In 2022 MW went to SXSW to present an installation we called “Islands”.

I helped lead a team through concept and execution, developing “The Burnout of The Mounds” a project that calcified our sentiments of exhaustion, loss, and intense numbness on a personal and environmental level.

Thank you to my collaborators Emmanuelle John, Geoff Banzoff, Karen Lambke, Billiam Rodgers, Charles Tuttle, Monica Garcia, and Naomi Gibbons

Exterior

At the beginning of this project Emmanuelle John and I were joking around and said “What if we just made brown lumps, like a clipart island but without the palm tree.” We laughed, it stuck.

The exterior of the space served to encapsulate 3 dioramas and tell an overarching narrative about “The Burnout Monster” and its aptitude for smothering and dragging living creatures into the depths of the sea to feed on their life forces.

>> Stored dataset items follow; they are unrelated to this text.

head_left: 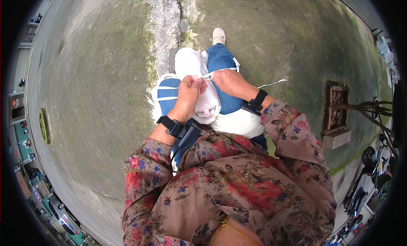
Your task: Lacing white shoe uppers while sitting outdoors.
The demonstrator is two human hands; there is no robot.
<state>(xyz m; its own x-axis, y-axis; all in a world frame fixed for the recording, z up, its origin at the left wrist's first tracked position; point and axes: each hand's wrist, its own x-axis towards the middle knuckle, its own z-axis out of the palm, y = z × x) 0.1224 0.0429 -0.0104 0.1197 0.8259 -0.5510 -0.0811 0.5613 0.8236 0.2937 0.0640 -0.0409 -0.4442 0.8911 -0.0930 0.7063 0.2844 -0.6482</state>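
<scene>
A pale white-pink sneaker (pixel 188 61) lies across my lap between my knees, its rounded toe pointing away from me. My left hand (pixel 189 93) is closed over the shoe, thumb and fingers pinched on a white shoelace (pixel 206 75). To its right, my right hand (pixel 231 83) is closed on the same lace, its fingertips partly hidden behind the hand. More white laces stretch over both knees, and one loose end (pixel 273 83) sticks out beyond my right wrist. The lacing under my left hand is covered.
A white bundle (pixel 239 124) rests on my lap below my right hand. My foot in a beige shoe (pixel 218 36) stands on the mossy concrete floor (pixel 101 76). To the right are a brick-edged planter (pixel 336 106) with a bare trunk and parked motorbikes (pixel 364 182).
</scene>
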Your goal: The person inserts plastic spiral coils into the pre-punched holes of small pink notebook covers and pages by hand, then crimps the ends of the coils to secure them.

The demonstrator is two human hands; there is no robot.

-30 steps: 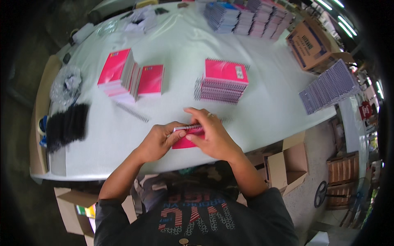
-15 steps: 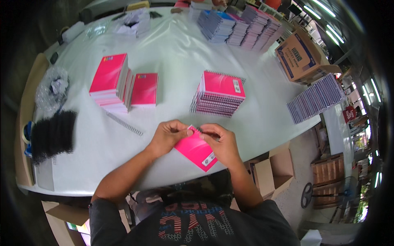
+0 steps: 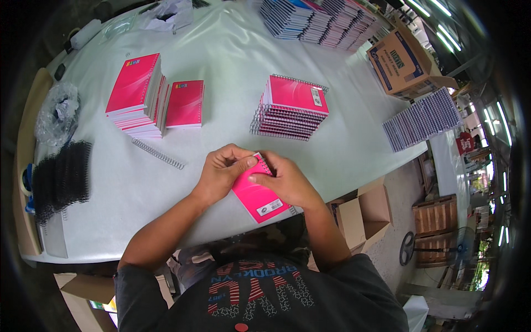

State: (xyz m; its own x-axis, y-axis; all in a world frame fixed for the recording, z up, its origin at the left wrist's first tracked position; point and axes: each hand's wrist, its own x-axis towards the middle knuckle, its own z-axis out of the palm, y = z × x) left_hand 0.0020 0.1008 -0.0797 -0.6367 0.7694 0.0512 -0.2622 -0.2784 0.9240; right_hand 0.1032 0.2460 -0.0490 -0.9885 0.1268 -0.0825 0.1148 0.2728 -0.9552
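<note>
A pink notebook [image 3: 253, 195] is held tilted over the table's near edge. My left hand [image 3: 221, 172] grips its top corner, thumb on the cover and fingers behind. My right hand [image 3: 287, 181] is closed around the right edge, its thumb lying on the cover. Along that edge runs a metal spiral coil [image 3: 292, 209], partly hidden by my right hand. Beyond my hands stands a stack of spiral-bound pink notebooks [image 3: 296, 93]. Farther left are a stack of pink notebooks without coils [image 3: 131, 83] and a lower pink pile [image 3: 186, 104]. One loose coil [image 3: 157, 153] lies in front of them.
Black coils [image 3: 62, 180] are heaped at the left beside a plastic-wrapped roll [image 3: 58, 113]. Tall notebook stacks [image 3: 315, 23] stand at the back. At the right are a cardboard box [image 3: 399, 65] and a row of bound notebooks [image 3: 423, 119]. An open carton [image 3: 365, 216] sits below the table edge.
My right hand has shifted from the notebook's top corner to around its right edge. The coil now shows at that edge's lower end. The whole view has tilted slightly, moving the table's things upward.
</note>
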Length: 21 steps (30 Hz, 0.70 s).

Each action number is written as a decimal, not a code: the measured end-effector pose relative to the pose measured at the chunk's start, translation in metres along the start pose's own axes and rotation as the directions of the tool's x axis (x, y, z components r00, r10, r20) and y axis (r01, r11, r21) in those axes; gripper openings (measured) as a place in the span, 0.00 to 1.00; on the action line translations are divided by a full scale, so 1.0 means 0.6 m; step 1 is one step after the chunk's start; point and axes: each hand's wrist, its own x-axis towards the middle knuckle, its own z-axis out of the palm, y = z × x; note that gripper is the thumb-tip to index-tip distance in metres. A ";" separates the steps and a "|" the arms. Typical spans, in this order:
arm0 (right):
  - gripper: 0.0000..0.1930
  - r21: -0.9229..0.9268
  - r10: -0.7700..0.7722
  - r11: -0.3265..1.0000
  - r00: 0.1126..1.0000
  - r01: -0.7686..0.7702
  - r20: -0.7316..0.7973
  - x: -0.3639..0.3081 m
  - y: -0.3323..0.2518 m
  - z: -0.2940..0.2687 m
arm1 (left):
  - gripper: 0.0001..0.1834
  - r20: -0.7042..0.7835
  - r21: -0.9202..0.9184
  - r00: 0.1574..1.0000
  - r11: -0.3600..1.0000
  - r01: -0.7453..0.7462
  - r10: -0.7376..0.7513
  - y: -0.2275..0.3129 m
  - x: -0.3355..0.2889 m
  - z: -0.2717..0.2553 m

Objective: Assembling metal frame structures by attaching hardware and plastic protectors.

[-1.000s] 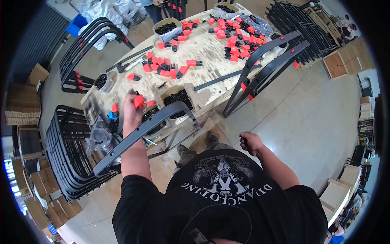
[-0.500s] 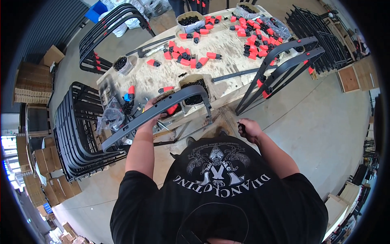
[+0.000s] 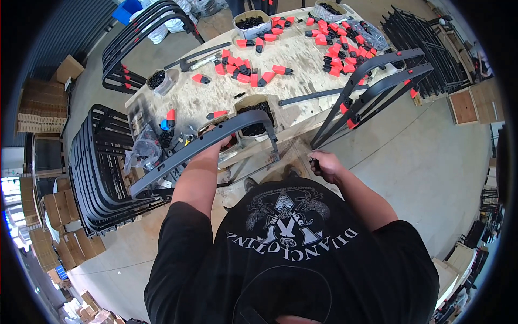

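Observation:
A dark grey bent tube frame point(image 3: 199, 148) lies slantwise across the near side of the workbench, its curved end to the right. My left hand point(image 3: 225, 142) reaches beneath this tube into a small box point(image 3: 207, 127); its fingers are hidden there, beside a bit of red. Just right of that box stands a carton of small black parts point(image 3: 237, 103). Near the bench's front edge, my right hand point(image 3: 328, 164) is closed around a small black object point(image 3: 314, 163), mostly covered by the fingers. A red-and-black plastic piece point(image 3: 217, 114) lies just behind the tube.
Many red-and-black pieces point(image 3: 345, 51) are scattered over the wooden bench point(image 3: 178, 116). Two bent tube frames point(image 3: 372, 70) lean on its right side. A stack of similar frames point(image 3: 91, 173) stands at the left. More cartons of black parts point(image 3: 252, 29) sit along the far side.
My left hand has moved right and deeper under the tube, into the box; a red piece showing beside it before is now mostly hidden. My right hand has shifted slightly left.

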 end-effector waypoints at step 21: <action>0.09 -0.039 0.004 0.999 0.990 0.002 0.144 0.048 -0.059 -0.027 | 0.11 0.028 -0.922 0.992 -0.386 -0.023 -0.126 -0.033 -0.189 0.063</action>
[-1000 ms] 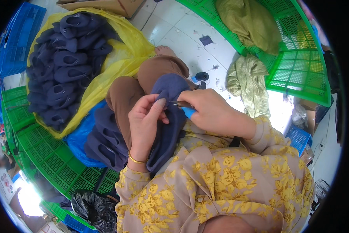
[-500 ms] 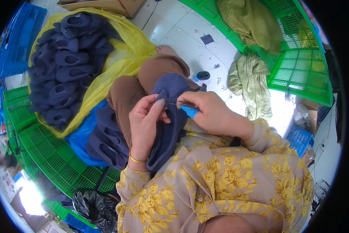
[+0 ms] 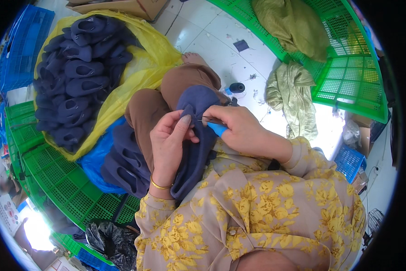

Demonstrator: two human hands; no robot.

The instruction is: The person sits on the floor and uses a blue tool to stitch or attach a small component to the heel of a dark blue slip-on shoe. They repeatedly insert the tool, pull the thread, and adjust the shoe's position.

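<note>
A dark blue felt slipper [image 3: 198, 96] lies across my lap, its rounded end over the knee. My left hand [image 3: 170, 137] pinches a small raised fold of its cloth between thumb and fingers. Close by on the right, my right hand [image 3: 236, 128] is closed on a thin needle-like metal tool [image 3: 200, 120], whose tip points at the pinched fold. A bright blue piece [image 3: 218, 129], with something dark along it, shows at the same fingers; whether it is a handle or a finger cover I cannot tell. The tool's far end is hidden by my fingers.
Many similar slippers [image 3: 83, 86] are heaped in a yellow sack [image 3: 151, 58] at the left. More slippers [image 3: 126, 165] rest beside my thigh on blue plastic. Green crates [image 3: 72, 180] stand left and far right. A dark thread spool [image 3: 236, 88] is on the tiled floor.
My right hand has shifted slightly left, nearer the pinched fold, and less of the thin tool shows between the hands. My left hand keeps its hold on the slipper.
</note>
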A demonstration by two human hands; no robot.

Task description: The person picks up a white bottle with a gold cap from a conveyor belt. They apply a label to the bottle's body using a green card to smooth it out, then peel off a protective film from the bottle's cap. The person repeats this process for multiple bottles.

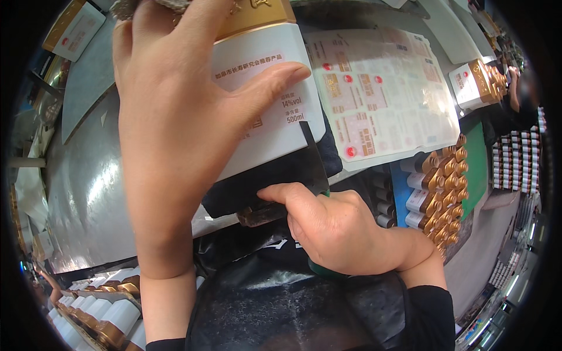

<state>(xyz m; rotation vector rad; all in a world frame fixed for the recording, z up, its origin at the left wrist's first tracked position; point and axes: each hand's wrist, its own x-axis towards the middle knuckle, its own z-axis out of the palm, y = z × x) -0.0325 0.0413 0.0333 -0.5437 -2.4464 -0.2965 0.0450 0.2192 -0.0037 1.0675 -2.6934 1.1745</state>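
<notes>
A white, flat-sided bottle (266,47) with a gold shoulder lies on a black cloth pad (252,187). My left hand (175,105) reaches over its left part, thumb stretched across the printed face. The curled fingers of that hand have a grey knitted rag (171,4) bunched at them, partly cut off by the top edge. My right hand (345,228) is closed round a scraper (314,155) with a dark, thin blade and green at the handle. The blade's tip touches or overlaps the bottle's near right corner. The handle is mostly hidden in my fist.
A translucent sheet of gold and red labels (398,88) lies right of the bottle. More white and gold bottles (433,199) stand in rows at the right, others (111,322) at lower left. Another boxy bottle (76,29) stands at far left on the metal table (88,193).
</notes>
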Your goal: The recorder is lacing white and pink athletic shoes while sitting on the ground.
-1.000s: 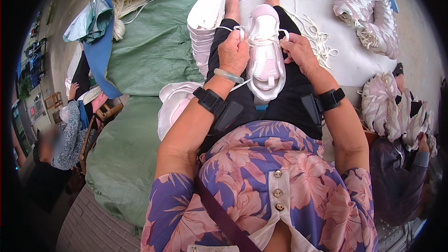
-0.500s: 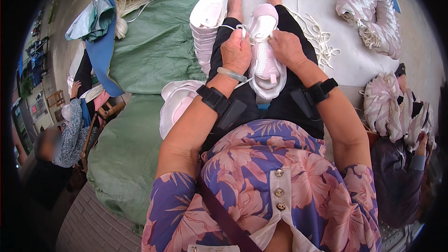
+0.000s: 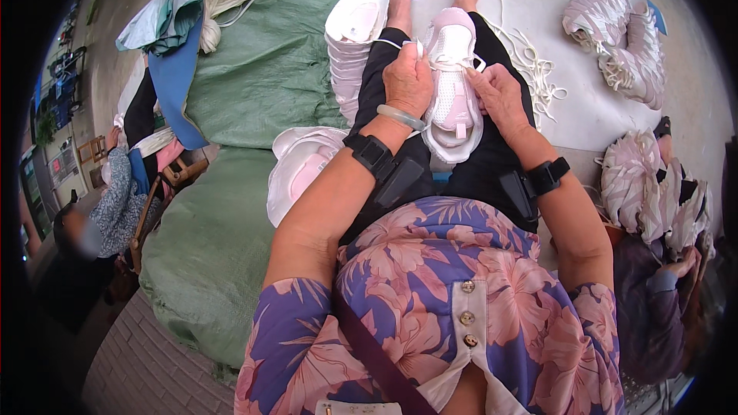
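A pink-and-white, mesh-fronted shoe upper (image 3: 453, 104) rests on the person's lap, between legs in black trousers (image 3: 377, 69), its toe pointing toward the bare feet. The lacing likely goes best with the upper kept steady and the thin white lace (image 3: 388, 44) drawn flat, evenly and without twists. At the upper's left edge, the left hand (image 3: 409, 81) is curled nearly closed, lace showing at its thumb tip. At its right edge, the right hand (image 3: 500, 96) is half curled, thumb and forefinger close together beside a lace loop; whether they grip it, I cannot tell. Right of the upper lie tangled loose white laces (image 3: 542, 81).
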The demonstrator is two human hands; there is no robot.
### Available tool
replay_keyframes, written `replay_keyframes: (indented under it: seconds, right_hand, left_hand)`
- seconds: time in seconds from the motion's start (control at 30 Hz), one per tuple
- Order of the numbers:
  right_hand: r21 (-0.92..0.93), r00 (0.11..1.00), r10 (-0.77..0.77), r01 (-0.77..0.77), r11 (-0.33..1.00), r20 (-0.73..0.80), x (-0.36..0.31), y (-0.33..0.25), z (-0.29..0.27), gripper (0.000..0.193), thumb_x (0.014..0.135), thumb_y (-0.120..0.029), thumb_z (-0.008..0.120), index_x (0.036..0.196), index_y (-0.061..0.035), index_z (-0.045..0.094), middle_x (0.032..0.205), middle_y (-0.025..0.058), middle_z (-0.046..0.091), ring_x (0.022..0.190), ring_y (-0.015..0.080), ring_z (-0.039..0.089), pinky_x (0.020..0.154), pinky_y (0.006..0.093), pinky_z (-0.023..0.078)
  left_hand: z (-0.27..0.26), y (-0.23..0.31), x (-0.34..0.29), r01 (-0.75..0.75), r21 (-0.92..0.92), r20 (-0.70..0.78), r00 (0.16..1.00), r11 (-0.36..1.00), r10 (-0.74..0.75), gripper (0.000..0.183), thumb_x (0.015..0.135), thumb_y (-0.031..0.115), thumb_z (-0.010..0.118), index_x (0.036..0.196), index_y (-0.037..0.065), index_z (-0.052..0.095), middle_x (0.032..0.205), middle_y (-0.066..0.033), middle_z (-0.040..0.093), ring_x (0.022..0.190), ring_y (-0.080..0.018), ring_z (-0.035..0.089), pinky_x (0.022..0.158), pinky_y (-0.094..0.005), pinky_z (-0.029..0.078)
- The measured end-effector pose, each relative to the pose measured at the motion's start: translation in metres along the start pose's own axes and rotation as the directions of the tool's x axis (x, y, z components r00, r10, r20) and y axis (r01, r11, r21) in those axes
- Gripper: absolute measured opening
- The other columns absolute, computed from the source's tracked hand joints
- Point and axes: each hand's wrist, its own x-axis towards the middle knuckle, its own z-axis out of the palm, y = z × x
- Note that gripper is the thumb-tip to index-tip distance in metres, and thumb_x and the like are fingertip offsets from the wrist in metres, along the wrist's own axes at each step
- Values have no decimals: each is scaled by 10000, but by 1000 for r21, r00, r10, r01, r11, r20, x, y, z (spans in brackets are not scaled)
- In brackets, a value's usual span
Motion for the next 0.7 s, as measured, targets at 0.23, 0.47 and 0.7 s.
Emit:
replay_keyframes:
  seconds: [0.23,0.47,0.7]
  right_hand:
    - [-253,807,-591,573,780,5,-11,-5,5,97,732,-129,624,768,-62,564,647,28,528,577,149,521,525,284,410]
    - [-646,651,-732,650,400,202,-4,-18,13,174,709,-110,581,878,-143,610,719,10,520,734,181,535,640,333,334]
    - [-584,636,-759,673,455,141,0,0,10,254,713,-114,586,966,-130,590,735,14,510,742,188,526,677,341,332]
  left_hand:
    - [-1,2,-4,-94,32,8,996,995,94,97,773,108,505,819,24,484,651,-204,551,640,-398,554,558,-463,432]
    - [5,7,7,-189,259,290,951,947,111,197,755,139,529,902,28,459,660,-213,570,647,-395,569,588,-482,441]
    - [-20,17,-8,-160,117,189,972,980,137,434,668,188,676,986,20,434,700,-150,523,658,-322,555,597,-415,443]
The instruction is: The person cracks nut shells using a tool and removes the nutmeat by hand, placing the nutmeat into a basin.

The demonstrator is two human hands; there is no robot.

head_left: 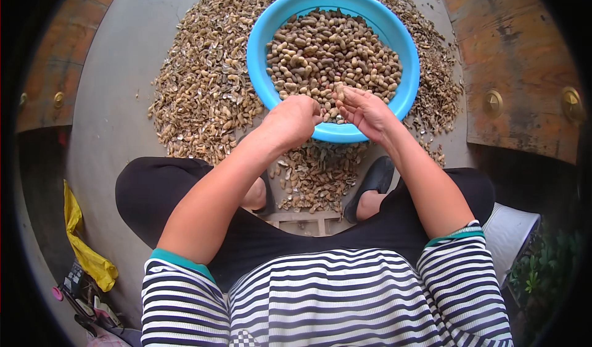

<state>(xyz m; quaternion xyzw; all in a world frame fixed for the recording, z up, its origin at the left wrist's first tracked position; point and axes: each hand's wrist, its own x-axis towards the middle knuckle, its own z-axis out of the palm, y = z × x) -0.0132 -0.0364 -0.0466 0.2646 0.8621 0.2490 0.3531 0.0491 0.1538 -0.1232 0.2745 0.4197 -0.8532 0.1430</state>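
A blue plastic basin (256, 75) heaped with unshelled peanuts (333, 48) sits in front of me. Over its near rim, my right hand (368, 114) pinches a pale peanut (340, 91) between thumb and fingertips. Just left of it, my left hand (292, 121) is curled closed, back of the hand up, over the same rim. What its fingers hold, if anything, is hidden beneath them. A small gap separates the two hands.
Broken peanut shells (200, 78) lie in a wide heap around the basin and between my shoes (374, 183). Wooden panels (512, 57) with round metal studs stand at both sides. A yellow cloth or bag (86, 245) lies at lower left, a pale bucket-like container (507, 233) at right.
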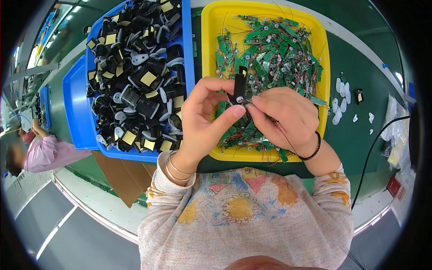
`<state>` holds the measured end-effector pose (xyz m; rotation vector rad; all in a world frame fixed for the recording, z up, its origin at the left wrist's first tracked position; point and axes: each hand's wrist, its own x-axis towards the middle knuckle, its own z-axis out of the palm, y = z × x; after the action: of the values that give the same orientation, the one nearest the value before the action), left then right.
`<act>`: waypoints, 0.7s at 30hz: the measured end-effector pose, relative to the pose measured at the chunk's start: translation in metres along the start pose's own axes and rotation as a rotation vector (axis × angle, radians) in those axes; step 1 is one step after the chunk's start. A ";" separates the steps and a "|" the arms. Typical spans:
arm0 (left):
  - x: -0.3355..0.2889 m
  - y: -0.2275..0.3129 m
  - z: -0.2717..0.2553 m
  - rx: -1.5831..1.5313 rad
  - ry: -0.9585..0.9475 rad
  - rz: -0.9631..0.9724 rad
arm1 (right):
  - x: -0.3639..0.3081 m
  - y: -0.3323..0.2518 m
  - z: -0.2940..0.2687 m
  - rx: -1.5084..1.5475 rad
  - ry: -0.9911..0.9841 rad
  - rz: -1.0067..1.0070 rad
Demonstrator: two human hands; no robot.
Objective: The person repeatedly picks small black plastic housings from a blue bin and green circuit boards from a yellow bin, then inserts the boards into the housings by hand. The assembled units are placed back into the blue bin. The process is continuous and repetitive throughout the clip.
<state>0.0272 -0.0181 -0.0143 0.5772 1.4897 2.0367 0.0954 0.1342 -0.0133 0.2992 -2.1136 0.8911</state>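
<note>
Black part [240, 84] over a yellow tray [252, 155] of circuit boards [265, 47]
Left hand [204, 108] pinches it; right hand [288, 112] pinches something too small to tell, just beside it.

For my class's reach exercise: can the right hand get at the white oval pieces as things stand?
Probably yes: little beyond the yellow tray's rim separates the right hand from the white oval pieces, though that hand is busy beside the black part.
</note>
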 end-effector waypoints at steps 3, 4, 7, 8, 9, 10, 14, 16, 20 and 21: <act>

The form for “The Burnout Monster” was an expansion on the previous work of Emmanuelle John and Karen Lambke, and the supporting narrative can be seen here, written by Billiam Rodgers. The exterior texture was formulated by myself and the application was entirely a group effort.

Worm Rave

You know that feeling where you’re trying to be blissfully ignorant while the world feels like it’s collapsing around you? Well we do. Our largest diorama in this piece depicts worms at a rave on the edge of a forest fire. Some worms are covering the story in a news crew, some are eating pizza, some are making out, one is tripping, and someone must be manning the emergency helicopter attempting to extinguish the flames.

Things have been intense y’all. The substructure was made by Geoff Banzoff, light programming by Charles Tuttle, Sky Painting by Naomi Gibbons, and I did most of the rest of the materials sourcing, sculpting, and installation with support from the team.

Katamari Lintball

In order to create things everyday, you have to have consistent creative resource to draw from. Often times, ideas come from personal experience and sometimes that experience is hard. To professionally make “art”/”creations”/”whatever” it can feel like you consistently have to bring emotional offerings to the table as tribute to insure you have a well to pull form later on. Sometimes you have no other choice but to imbue the things you make with your soul.

Based on the game Katamari Demancy, this floating ethereal space shows how the emotional detritus of our lives can start to assume form. This was also an opportunity to have this piece function as a shared altar.. to potentially shed/acknowledge some of the hurt that was a part of the last couple years.

Concepting by me. Substrate by Geoff Banzoff, Background paint by Geoff Banzoff and I, Materials submissions by the whole team, Fiber sculpture by Karen Lambke. Here’s the ISpy-esque poem I wrote to accompany this diorama.

Anxiety Spheres

The idea for this diorama was “complete overwhelm”. As Charles Tuttle put it, “It’s that feeling you get when everything is just too much and you’re paralyzed to do anything about it.” This is a major element of burnout. There’s almost a breaking point where all of the things, whether helpful, necessary, or harmful all start to fight for a too-small piece of mental real estate. Here, anxieties appear as literal thought bubbles to an obviously struggling worm.

I had an overarching goal with this work to be able to use playful and almost child-like forms to get at harder and more adult themes. This is very common in cartoons and worked well here.

I designed and hand drew all of the icons, fabricated them with support from Karen Lambke, and fabricated and installed the anxiety spheres around my hand sculpted worm. Geoff Banzoff made the table and surrounding structure.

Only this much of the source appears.